MOODY'S UPGRADES THE RATINGS OF TWO CLASSES OF SALOMON BROTHERS MORTGAGE SECURITIES VII, INC., SERIES 2003-CDC1

26 Jan 2005
MOODY'S UPGRADES THE RATINGS OF TWO CLASSES OF SALOMON BROTHERS MORTGAGE SECURITIES VII, INC., SERIES 2003-CDC1

Approximately $116.7 Million of Structured Securities Affected

New York, January 26, 2005 -- Moody's Investors Service upgraded the ratings of two classes and affirmed the ratings of twelve classes of Salomon Brothers Mortgage Securities VII, Inc., Commercial Mortgage Pass-Through Certificates, Series 2003-CDC1 as follows:

-Class A-2, Floating, $92,697,925, affirmed at Aaa

-Class X-1, Notional, affirmed at Aaa

-Class X-2A, Notional, affirmed at Aaa

-Class X-3CDC, Notional, affirmed at Aaa

-Class H-BPH, Floating, $2,700,000, upgraded to A3 from Baa1

-Class K-BPH, Floating, $1,450,000, upgraded to Baa2 from Baa3

-Class H-BST, Floating, $4,450,000, affirmed at Baa1

-Class J-BST, Floating, $3,000,000, affirmed at Baa2

-Class K-BST, Floating, $1,700,000, affirmed at Baa3

-Class J-LHM, Floating, $2,150,000, affirmed at Baa2

-Class K-LHM, Floating, $2,200,000, affirmed at Baa3

-Class H-SPF, Floating, $2,865,523, affirmed at Baa1

-Class K-SPF, Floating, $3,458,389, affirmed at Baa3

-Class X-3CGM-SPF. Notional, affirmed at Aaa

The Certificates are collateralized by six mortgage loans, which range in size from 6.6% to 22.5% of the pool based on current principal balances.
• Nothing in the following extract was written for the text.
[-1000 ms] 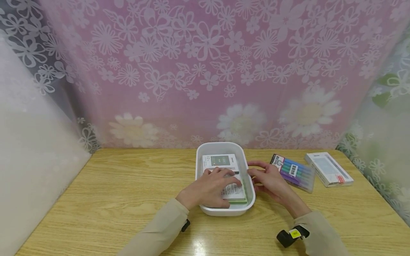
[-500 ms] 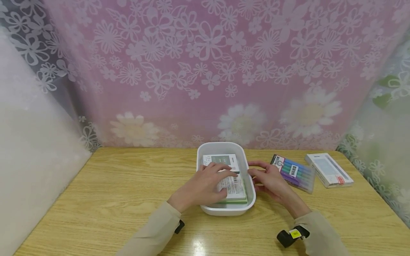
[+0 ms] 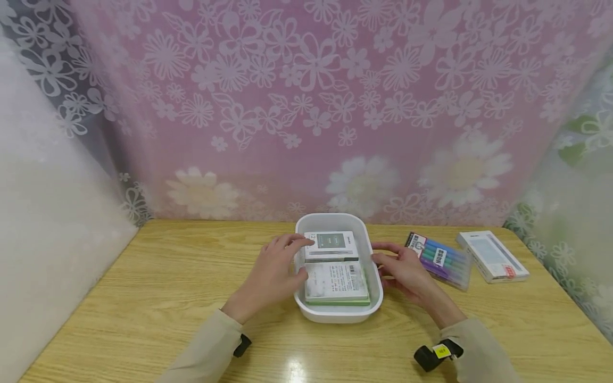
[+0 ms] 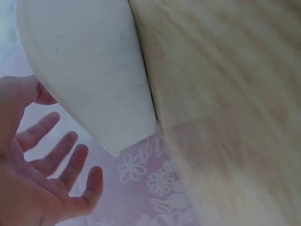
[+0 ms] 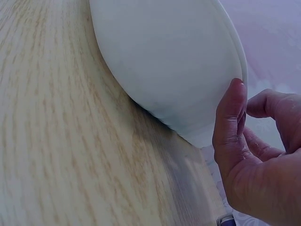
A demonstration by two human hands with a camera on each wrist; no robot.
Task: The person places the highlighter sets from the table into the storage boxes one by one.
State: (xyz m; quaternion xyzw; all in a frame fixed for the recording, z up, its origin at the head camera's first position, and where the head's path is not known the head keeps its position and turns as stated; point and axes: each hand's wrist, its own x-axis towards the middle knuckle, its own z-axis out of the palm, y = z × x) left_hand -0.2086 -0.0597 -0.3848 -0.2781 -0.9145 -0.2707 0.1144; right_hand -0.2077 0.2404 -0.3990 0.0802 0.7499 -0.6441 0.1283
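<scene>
A white plastic bin [image 3: 337, 317] stands on the table in the head view. Inside lie a white box with a dark green panel [image 3: 330, 242] at the far end and a white printed packet [image 3: 335, 282] over something green [image 3: 337, 304] at the near end. My left hand [image 3: 268, 276] is over the bin's left rim, fingers spread and loosely bent, holding nothing. In the left wrist view those fingers [image 4: 75, 165] are apart from each other beside the bin wall. My right hand [image 3: 407, 274] touches the bin's right side, its fingertips at the rim; the right wrist view shows the thumb [image 5: 230, 117] against the wall.
To the right of the bin lies a clear case of coloured pens [image 3: 442, 260]. Farther right is a flat white box [image 3: 493, 255] with a red mark. A pink flowered curtain [image 3: 268, 133] hangs behind the wooden table [image 3: 191, 266].
My left hand has drawn back leftward from over the packet to the bin's left rim, uncovering the packet and box. My right hand stays at the bin's right side.
</scene>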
As of the January 17, 2005 distribution date, the transaction's aggregate certificate balance has decreased by approximately 50.7% to $217.7 million from $441.1 million at closing, as a result of the payoff of five loans initially in the pool and amortization associated with one loan. Classes A-2 through F are pooled classes while Classes H, J and K depend on the performance of a specific loan for debt service and ultimate repayment.

The performance of the collateral properties has been mixed with five performing in-line with Moody's expectations and one exceeding Moody's expectations. Moody's current weighted average loan to value ratio ("LTV") for the pool is 66.3%, compared to 67.7% at securitization. Classes H-BST, J-BST, K-BST, Classes J-LHM, K-LHM and Classes H-SPF and K-SPF have been affirmed based on the stable performance of the BellSouth Tower Loan, the Layton Hills Mall Loan and the Sunstone Portfolio Loan. Classes H-BPH and K-BPH have been upgraded based on the improved performance of the BP Hotel Portfolio Loan.

The BellSouth Tower Loan comprises 22.5% of the pool and is secured by a 932,782 square foot Class A office building located in the Jacksonville, Florida CBD. The two largest tenants are BellSouth Corporation (45.0% - Moody's senior unsecured rating A2) and CSX Corporation (32.0% - Moody's senior unsecured rating Baa2). Moody's current LTV is 65.6%, compared to 65.1% at securitization.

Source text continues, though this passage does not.